### EXERCISE OBJECTIVE
Give the listing back in full, exactly as written, with the pictures removed.

##############################

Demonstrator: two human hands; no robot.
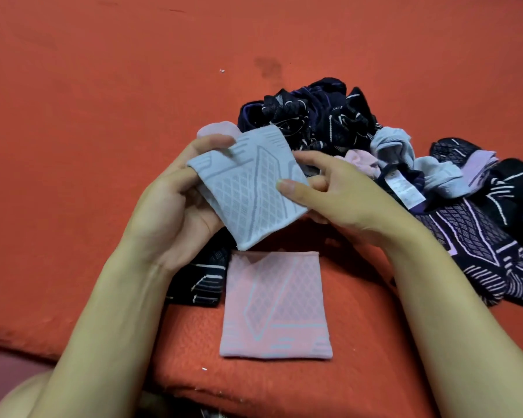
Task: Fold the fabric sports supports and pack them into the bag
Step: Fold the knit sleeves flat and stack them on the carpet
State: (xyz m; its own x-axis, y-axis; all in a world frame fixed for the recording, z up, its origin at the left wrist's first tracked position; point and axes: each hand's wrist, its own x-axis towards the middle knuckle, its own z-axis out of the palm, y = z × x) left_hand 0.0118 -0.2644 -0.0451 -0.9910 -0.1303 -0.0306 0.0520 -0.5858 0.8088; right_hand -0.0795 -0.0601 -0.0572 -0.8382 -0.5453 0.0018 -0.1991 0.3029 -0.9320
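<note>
Now, hands: my left hand point(175, 203) and right hand point(338, 197) both pinch the pale-blue support point(251, 188).
Risk: I judge the stretchy fold may spring open if my pinch loosens.

The cloth point(103, 146) covering the surface is orange-red with a dark stain point(267, 66). The held support point(251, 188) is pale blue with a grey diamond grid and stripes. The flat support point(275, 306) near the front edge is pink with a pale blue diamond grid and bars. The pile point(314, 119) is navy-black with white and lilac lines, mixed with pale blue and lilac pieces.
</note>
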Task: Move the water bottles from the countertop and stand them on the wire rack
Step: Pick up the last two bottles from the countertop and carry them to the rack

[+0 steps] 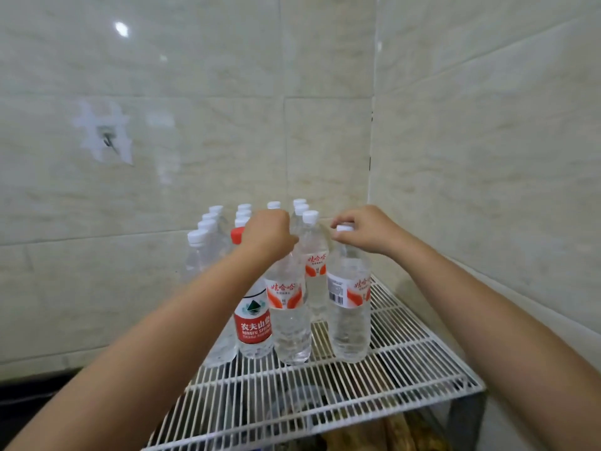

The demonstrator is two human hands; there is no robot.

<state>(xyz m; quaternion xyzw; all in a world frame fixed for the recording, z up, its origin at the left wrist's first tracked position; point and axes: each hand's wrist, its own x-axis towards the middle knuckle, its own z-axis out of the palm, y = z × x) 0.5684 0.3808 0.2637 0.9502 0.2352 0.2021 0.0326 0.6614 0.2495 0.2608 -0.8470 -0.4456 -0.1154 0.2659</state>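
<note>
- Left hand (267, 234): grip curled over the top of a bottle (289, 317) at the front of the rack (406, 362). Cap is hidden under the hand, so it holds by the neck/cap. Base looks to be on the wires, or just about.
- Right hand (361, 229): fingertips pinch the white cap of the right bottle (349, 307), which stands at the rack's 3 o'clock side, base on the wires.
- Both held bottles are upright, front row, with a gap between them.
- Red-label bottle (253, 323) stands touching, or just beside, the left-held one at its 9 o'clock.
- Rest of the bottles (208, 236) are packed in rows toward 12 o'clock, against the wall (162, 157). No bench in view, so I can't tell what's left to move.
- Risks, judging from here:
  - Wire gaps: a base sitting between wires can rock. Letting go before it settles could tip it.
  - Domino: rows are tight. A knock from the left forearm, which reaches across beside the red-label bottle and the left-side row, could take down several.
  - Top-only hold gives little control of the base; a bottle may swing if lifted again.
  - Right bottle sits toward the rack's right side, so a sideways nudge on release could send it toward the edge.
  - Pulling both hands back together could snag caps behind, at 12 o'clock.
</note>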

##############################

### ANSWER TO THE PROBLEM
Demonstrator: two human hands; no robot.
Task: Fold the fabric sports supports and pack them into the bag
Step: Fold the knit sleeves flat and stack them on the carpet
State: (xyz m; its own x-axis, y-axis; all in a world frame fixed for the recording, z up, its origin at the left wrist's first tracked position; point and axes: each hand's wrist, its own x-axis towards the middle knuckle, its own z-axis out of the palm, y = z × x) left_hand 0.0118 -0.2644 -0.0451 -0.9910 -0.1303 -0.0306 0.0520 -0.5858 0.8088; right_hand -0.0795 -0.0601 -0.0572 -0.8382 -0.5453 0.0018 -0.1991 0.3029 -0.9320
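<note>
Now, hands: my left hand point(175, 203) and right hand point(338, 197) both pinch the pale-blue support point(251, 188).
Risk: I judge the stretchy fold may spring open if my pinch loosens.

The cloth point(103, 146) covering the surface is orange-red with a dark stain point(267, 66). The held support point(251, 188) is pale blue with a grey diamond grid and stripes. The flat support point(275, 306) near the front edge is pink with a pale blue diamond grid and bars. The pile point(314, 119) is navy-black with white and lilac lines, mixed with pale blue and lilac pieces.
</note>
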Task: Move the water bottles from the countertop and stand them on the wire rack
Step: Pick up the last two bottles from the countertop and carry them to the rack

[+0 steps] 

The demonstrator is two human hands; there is no robot.

<state>(xyz m; quaternion xyzw; all in a world frame fixed for the recording, z up, its origin at the left wrist's first tracked position; point and axes: each hand's wrist, its own x-axis towards the middle knuckle, its own z-axis out of the palm, y = z × x) 0.5684 0.3808 0.2637 0.9502 0.2352 0.2021 0.0326 0.6614 0.2495 0.2608 -0.8470 -0.4456 -0.1154 0.2659</state>
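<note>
- Left hand (267, 234): grip curled over the top of a bottle (289, 317) at the front of the rack (406, 362). Cap is hidden under the hand, so it holds by the neck/cap. Base looks to be on the wires, or just about.
- Right hand (361, 229): fingertips pinch the white cap of the right bottle (349, 307), which stands at the rack's 3 o'clock side, base on the wires.
- Both held bottles are upright, front row, with a gap between them.
- Red-label bottle (253, 323) stands touching, or just beside, the left-held one at its 9 o'clock.
- Rest of the bottles (208, 236) are packed in rows toward 12 o'clock, against the wall (162, 157). No bench in view, so I can't tell what's left to move.
- Risks, judging from here:
  - Wire gaps: a base sitting between wires can rock. Letting go before it settles could tip it.
  - Domino: rows are tight. A knock from the left forearm, which reaches across beside the red-label bottle and the left-side row, could take down several.
  - Top-only hold gives little control of the base; a bottle may swing if lifted again.
  - Right bottle sits toward the rack's right side, so a sideways nudge on release could send it toward the edge.
  - Pulling both hands back together could snag caps behind, at 12 o'clock.
</note>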

No more work is needed for this exercise.